__TASK REQUIREMENTS__
Working from the data below, write out exactly the lines from its first through the line that contains "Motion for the", both ends included and pictures omitted.

Start of EXTRACTED ENTRIES

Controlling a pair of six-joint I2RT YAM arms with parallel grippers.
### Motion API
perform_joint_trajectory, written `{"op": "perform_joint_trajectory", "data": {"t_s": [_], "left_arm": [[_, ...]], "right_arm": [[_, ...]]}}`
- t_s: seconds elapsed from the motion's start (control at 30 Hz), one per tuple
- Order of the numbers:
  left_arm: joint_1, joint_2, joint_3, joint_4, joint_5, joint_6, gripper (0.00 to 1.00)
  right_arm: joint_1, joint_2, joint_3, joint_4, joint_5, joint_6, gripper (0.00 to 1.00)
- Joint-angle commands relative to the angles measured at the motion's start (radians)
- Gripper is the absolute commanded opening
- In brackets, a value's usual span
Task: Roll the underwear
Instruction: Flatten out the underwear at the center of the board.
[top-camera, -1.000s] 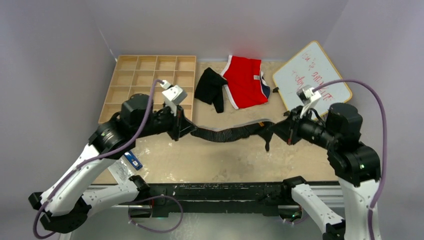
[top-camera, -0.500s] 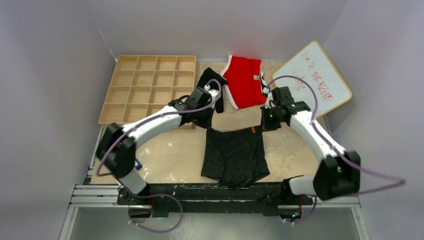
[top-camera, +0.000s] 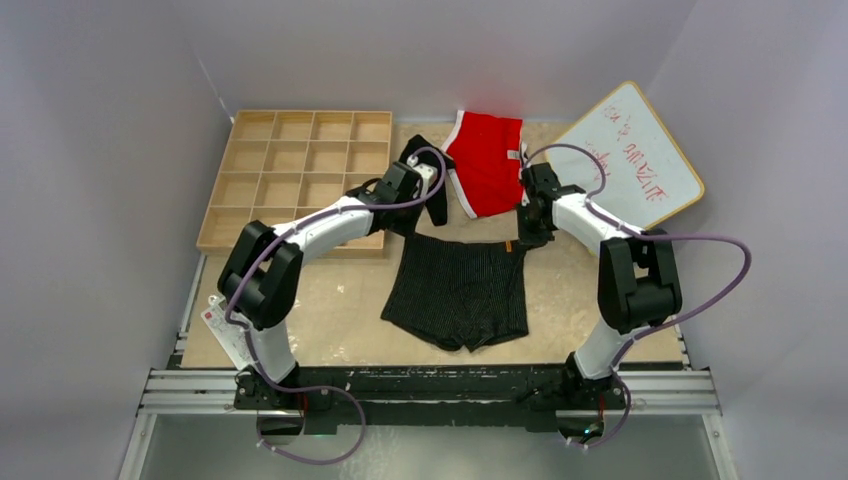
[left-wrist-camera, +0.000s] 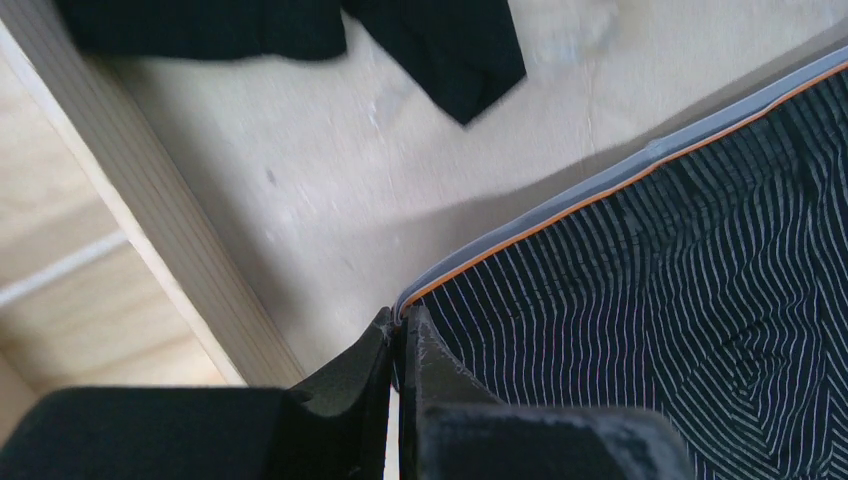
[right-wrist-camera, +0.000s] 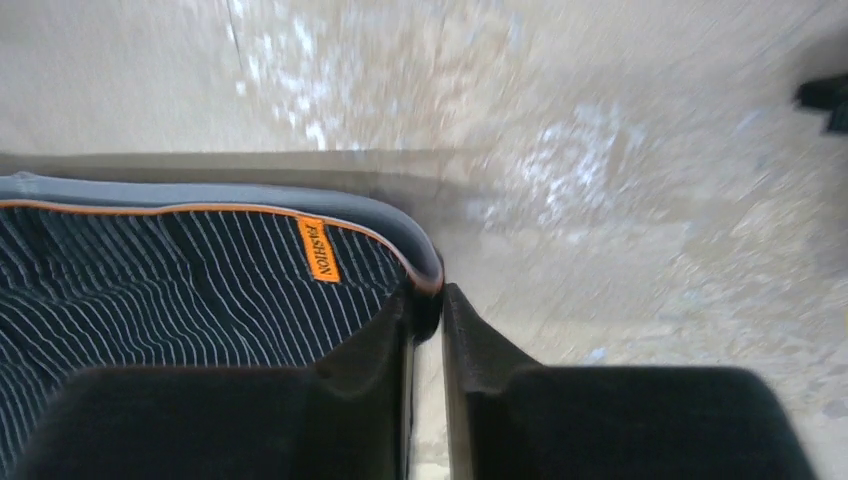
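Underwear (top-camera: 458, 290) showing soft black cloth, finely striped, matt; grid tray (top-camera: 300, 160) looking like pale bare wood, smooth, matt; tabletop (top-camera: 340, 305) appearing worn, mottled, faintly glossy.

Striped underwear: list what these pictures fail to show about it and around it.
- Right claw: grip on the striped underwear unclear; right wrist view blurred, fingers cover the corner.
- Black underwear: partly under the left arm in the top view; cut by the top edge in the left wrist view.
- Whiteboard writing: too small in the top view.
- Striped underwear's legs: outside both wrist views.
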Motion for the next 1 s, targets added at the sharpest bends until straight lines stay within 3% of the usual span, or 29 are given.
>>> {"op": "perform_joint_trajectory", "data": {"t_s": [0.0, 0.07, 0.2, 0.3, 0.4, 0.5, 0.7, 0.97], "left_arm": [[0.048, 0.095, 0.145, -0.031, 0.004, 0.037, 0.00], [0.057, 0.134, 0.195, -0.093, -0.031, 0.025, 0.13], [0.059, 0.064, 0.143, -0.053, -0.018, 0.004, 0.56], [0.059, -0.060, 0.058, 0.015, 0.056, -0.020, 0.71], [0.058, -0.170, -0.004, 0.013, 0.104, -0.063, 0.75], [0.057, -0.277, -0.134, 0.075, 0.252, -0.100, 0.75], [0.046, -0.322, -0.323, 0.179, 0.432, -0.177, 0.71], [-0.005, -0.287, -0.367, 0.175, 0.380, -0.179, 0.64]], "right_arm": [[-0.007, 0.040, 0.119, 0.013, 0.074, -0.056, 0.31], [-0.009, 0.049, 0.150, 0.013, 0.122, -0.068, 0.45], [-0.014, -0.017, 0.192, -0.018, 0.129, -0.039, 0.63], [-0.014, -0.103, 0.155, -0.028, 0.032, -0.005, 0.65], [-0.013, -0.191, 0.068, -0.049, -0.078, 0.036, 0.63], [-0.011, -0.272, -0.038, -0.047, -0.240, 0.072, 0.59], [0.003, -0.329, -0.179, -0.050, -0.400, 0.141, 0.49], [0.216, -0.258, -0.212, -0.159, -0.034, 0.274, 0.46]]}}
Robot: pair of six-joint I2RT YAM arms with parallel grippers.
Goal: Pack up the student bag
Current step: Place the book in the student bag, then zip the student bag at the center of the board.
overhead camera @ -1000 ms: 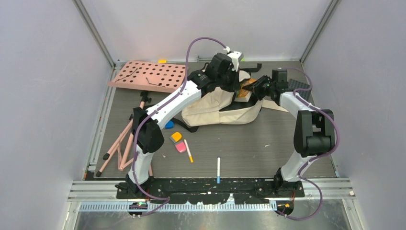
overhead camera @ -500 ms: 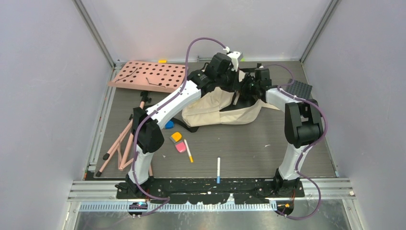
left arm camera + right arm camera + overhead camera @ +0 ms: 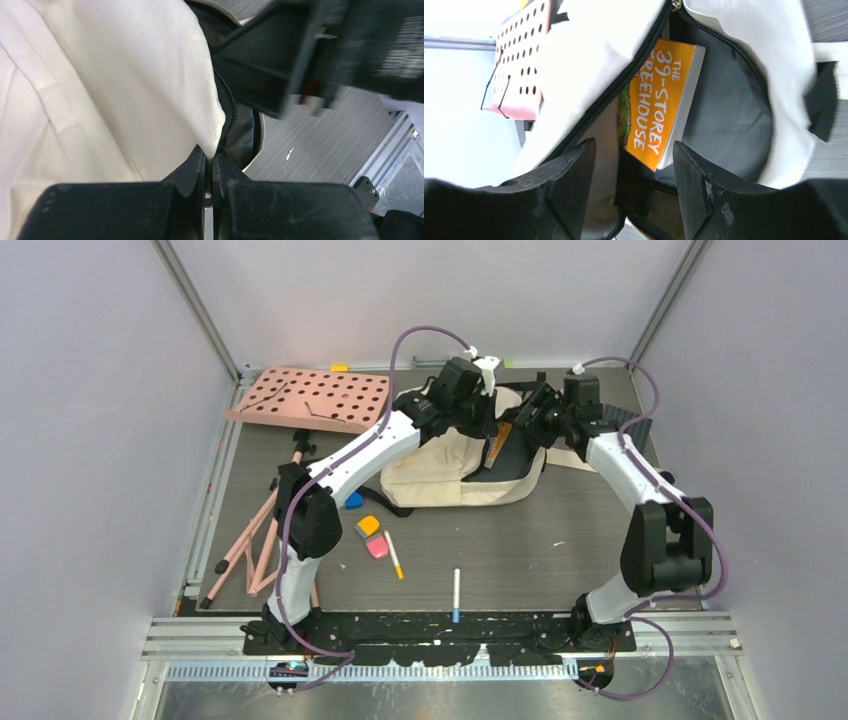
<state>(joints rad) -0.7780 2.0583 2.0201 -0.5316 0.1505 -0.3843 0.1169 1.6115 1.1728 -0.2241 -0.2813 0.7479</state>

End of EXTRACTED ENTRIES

__SOLUTION__
Controlling a pair of six-joint I2RT YAM arms with parallel grippers.
### Motion API
perform_joint_trajectory, written `{"op": "perform_joint_trajectory", "data": {"t_s": [_], "left_arm": [[_, ...]], "right_arm": [[_, ...]]}}`
- t_s: seconds elapsed from the motion's start (control at 30 Hz), one per tuple
- Order of the numbers:
  left_arm: joint_1, joint_2, joint_3, joint_4, joint_5, joint_6, gripper (0.00 to 1.00)
  right_arm: joint_1, joint_2, joint_3, joint_4, joint_5, joint_6, gripper (0.00 to 1.00)
- Joint-angle commands relative to the angles measured at the motion's start (radians)
- Gripper is the absolute commanded opening
- In brackets, a value's usual span
Task: Roll the underwear
Instruction: Flatten out the underwear at the center of the board.
[top-camera, -1.000s] 
[top-camera, -0.500s] 
[top-camera, +0.000s] 
[left-wrist-camera, +0.000s] 
[right-wrist-camera, +0.000s] 
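Underwear (top-camera: 458, 290) showing soft black cloth, finely striped, matt; grid tray (top-camera: 300, 160) looking like pale bare wood, smooth, matt; tabletop (top-camera: 340, 305) appearing worn, mottled, faintly glossy.

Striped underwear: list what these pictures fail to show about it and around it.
- Right claw: grip on the striped underwear unclear; right wrist view blurred, fingers cover the corner.
- Black underwear: partly under the left arm in the top view; cut by the top edge in the left wrist view.
- Whiteboard writing: too small in the top view.
- Striped underwear's legs: outside both wrist views.
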Motion for the next 1 s, targets added at the sharpest bends until straight lines stay within 3% of the usual span, or 29 are given.

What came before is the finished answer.